Once the line holding "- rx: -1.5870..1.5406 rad" is found in the listing below, write it out and each later line exactly, up to and including the one holding "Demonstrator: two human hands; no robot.".
SOURCE MATERIAL below:
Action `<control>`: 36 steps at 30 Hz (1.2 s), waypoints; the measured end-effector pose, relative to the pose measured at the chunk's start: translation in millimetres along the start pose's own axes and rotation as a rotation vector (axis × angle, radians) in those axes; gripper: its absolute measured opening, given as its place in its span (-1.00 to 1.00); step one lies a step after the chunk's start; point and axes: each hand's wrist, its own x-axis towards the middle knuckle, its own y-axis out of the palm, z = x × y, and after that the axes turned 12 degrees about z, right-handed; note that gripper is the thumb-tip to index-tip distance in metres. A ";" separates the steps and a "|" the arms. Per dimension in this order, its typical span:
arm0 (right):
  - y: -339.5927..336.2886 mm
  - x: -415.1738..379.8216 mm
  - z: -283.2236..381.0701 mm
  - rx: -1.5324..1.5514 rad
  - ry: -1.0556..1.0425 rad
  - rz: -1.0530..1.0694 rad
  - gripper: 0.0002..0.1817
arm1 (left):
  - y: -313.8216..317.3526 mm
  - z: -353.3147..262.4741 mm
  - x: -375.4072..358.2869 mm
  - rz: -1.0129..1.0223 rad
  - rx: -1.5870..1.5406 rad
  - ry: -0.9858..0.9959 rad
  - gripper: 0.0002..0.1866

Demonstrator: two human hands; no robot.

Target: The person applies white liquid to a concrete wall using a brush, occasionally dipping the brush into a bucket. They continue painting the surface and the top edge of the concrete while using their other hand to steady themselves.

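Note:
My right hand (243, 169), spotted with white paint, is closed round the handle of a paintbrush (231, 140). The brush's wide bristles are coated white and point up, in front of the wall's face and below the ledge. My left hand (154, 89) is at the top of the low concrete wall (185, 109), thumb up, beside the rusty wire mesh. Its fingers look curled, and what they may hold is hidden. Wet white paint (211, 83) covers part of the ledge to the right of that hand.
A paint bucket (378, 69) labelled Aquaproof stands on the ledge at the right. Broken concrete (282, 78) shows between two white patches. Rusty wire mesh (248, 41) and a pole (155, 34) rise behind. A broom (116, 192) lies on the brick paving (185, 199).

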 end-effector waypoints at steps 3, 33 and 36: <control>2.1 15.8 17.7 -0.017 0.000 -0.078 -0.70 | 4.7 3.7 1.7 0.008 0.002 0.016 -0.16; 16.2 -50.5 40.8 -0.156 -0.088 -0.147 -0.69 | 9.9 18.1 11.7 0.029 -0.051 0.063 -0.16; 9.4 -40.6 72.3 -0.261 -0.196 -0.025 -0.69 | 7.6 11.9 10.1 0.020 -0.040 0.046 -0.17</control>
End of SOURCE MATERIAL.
### ANSWER BELOW
  - rx: -1.5870..1.5406 rad
  - ry: -0.9858..0.9959 rad
  - gripper: 0.0002..0.1866

Demonstrator: two human hands; no robot.

Output for the exercise is now complete.